→ **What the task asks**
Type out each entry exactly.

-------- Data records

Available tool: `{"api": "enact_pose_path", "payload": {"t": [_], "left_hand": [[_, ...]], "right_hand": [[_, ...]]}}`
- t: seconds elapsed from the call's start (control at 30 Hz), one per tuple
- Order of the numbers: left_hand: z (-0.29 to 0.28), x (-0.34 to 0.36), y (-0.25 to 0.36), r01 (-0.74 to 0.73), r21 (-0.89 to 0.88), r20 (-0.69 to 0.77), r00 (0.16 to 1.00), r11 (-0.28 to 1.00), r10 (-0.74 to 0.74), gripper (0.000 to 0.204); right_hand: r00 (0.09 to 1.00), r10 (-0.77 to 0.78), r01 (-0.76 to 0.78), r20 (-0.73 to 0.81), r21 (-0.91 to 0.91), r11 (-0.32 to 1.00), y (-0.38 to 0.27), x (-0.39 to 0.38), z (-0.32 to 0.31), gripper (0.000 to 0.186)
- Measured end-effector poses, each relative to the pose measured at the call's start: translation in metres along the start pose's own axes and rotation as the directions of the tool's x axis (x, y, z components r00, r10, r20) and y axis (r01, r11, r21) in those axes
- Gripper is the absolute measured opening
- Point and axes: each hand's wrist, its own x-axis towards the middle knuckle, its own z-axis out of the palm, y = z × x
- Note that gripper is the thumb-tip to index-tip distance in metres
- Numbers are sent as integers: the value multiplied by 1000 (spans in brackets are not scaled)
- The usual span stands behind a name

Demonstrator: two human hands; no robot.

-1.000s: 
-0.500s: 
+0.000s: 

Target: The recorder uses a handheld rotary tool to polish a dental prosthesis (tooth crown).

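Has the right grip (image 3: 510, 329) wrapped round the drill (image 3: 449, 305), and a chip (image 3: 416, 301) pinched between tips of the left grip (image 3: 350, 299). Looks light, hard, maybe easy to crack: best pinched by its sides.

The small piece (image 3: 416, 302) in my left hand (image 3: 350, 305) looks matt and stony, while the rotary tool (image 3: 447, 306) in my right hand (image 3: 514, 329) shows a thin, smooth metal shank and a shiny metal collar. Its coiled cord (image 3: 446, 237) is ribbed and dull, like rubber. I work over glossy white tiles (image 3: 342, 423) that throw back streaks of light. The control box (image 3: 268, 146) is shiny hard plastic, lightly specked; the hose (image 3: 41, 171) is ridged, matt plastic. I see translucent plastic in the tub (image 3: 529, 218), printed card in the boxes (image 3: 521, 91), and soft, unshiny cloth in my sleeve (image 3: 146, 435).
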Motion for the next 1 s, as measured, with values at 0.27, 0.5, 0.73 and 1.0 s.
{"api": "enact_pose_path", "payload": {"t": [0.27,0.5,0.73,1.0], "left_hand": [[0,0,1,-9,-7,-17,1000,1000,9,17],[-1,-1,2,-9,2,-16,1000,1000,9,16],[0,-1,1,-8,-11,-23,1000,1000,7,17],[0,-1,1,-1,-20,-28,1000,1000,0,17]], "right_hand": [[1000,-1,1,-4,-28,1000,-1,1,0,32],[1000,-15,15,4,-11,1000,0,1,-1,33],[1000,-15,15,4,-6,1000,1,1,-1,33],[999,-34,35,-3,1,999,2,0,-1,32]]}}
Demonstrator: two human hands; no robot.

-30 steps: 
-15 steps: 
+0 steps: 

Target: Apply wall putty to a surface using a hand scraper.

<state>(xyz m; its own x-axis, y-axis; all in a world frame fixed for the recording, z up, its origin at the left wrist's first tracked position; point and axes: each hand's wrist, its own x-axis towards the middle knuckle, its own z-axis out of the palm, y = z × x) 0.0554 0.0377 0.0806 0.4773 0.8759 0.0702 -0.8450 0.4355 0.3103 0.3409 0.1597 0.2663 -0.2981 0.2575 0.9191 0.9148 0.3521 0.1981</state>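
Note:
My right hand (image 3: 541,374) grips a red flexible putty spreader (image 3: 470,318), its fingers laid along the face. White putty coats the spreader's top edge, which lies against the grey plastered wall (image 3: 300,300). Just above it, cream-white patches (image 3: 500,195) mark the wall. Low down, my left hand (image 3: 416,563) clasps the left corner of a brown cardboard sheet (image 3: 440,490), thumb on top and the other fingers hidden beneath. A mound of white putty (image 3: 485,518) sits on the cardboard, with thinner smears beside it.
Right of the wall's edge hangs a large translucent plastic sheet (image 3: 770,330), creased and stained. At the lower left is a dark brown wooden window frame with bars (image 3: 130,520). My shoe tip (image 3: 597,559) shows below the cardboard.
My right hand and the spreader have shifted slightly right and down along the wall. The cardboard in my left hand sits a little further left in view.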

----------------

→ **Expected answer**
Available tool: `{"api": "enact_pose_path", "payload": {"t": [_], "left_hand": [[_, ...]], "right_hand": [[_, ...]]}}`
- t: seconds elapsed from the call's start (control at 30 Hz), one per tuple
- Order of the numbers: left_hand: z (-0.29 to 0.28), x (-0.34 to 0.36), y (-0.25 to 0.36), r01 (-0.74 to 0.73), r21 (-0.89 to 0.88), r20 (-0.69 to 0.77), r00 (0.16 to 1.00), r11 (-0.28 to 1.00), r10 (-0.74 to 0.74), gripper (0.000 to 0.204); right_hand: r00 (0.09 to 1.00), r10 (-0.77 to 0.78), r01 (-0.76 to 0.78), r20 (-0.73 to 0.81), r21 (-0.91 to 0.91), r11 (-0.32 to 1.00), y (-0.38 to 0.27), x (-0.39 to 0.38), z (-0.32 to 0.31), gripper (0.000 to 0.186)
- Measured end-effector poses, each relative to the pose measured at the call's start: translation in metres along the start pose's own axes and rotation as the directions of the tool's x axis (x, y, z components r00, r10, r20) and y axis (r01, r11, r21) in those axes
- Gripper is the absolute measured opening
- Point and axes: each hand's wrist, its own x-axis towards the middle knuckle, its own z-axis out of the palm, y = z × x
- Note that gripper is the thumb-tip to index-tip distance in metres
- Numbers are sent as integers: the value multiplied by 1000 (spans in brackets are not scaled)
- The usual span stands behind a name

Demonstrator: two human hands; no robot.

-1.000s: 
-0.500s: 
+0.000s: 

Target: The recorder uses a handheld rotary tool to polish a dental prosthesis (tooth crown).

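Has the right grip (image 3: 510, 329) wrapped round the drill (image 3: 449, 305), and a chip (image 3: 416, 301) pinched between tips of the left grip (image 3: 350, 299). Looks light, hard, maybe easy to crack: best pinched by its sides.

The small piece (image 3: 416, 302) in my left hand (image 3: 350, 305) looks matt and stony, while the rotary tool (image 3: 447, 306) in my right hand (image 3: 514, 329) shows a thin, smooth metal shank and a shiny metal collar. Its coiled cord (image 3: 446, 237) is ribbed and dull, like rubber. I work over glossy white tiles (image 3: 342, 423) that throw back streaks of light. The control box (image 3: 268, 146) is shiny hard plastic, lightly specked; the hose (image 3: 41, 171) is ridged, matt plastic. I see translucent plastic in the tub (image 3: 529, 218), printed card in the boxes (image 3: 521, 91), and soft, unshiny cloth in my sleeve (image 3: 146, 435).
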Motion for the next 1 s, as measured, with values at 0.27, 0.5, 0.73 and 1.0 s.
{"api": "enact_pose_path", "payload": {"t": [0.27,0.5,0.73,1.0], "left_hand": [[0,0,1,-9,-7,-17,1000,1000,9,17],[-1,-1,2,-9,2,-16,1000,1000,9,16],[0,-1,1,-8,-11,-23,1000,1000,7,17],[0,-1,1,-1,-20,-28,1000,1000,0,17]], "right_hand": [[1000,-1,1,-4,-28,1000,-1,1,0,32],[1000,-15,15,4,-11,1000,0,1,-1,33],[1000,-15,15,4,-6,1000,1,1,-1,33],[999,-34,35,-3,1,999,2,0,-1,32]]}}
Demonstrator: two human hands; no robot.

-30 steps: 
-15 steps: 
+0 steps: 

Target: Apply wall putty to a surface using a hand scraper.

<state>(xyz m; its own x-axis, y-axis; all in a world frame fixed for the recording, z up, its origin at the left wrist's first tracked position; point and axes: each hand's wrist, its own x-axis towards the middle knuckle, its own z-axis out of the palm, y = z × x) 0.0554 0.0377 0.0806 0.4773 0.8759 0.0702 -0.8450 0.4355 0.3103 0.3409 0.1597 0.2663 -0.2981 0.2575 0.9191 0.9148 0.3521 0.1981</state>
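Note:
My right hand (image 3: 541,374) grips a red flexible putty spreader (image 3: 470,318), its fingers laid along the face. White putty coats the spreader's top edge, which lies against the grey plastered wall (image 3: 300,300). Just above it, cream-white patches (image 3: 500,195) mark the wall. Low down, my left hand (image 3: 416,563) clasps the left corner of a brown cardboard sheet (image 3: 440,490), thumb on top and the other fingers hidden beneath. A mound of white putty (image 3: 485,518) sits on the cardboard, with thinner smears beside it.
Right of the wall's edge hangs a large translucent plastic sheet (image 3: 770,330), creased and stained. At the lower left is a dark brown wooden window frame with bars (image 3: 130,520). My shoe tip (image 3: 597,559) shows below the cardboard.
My right hand and the spreader have shifted slightly right and down along the wall. The cardboard in my left hand sits a little further left in view.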

Nothing more is needed for this exercise.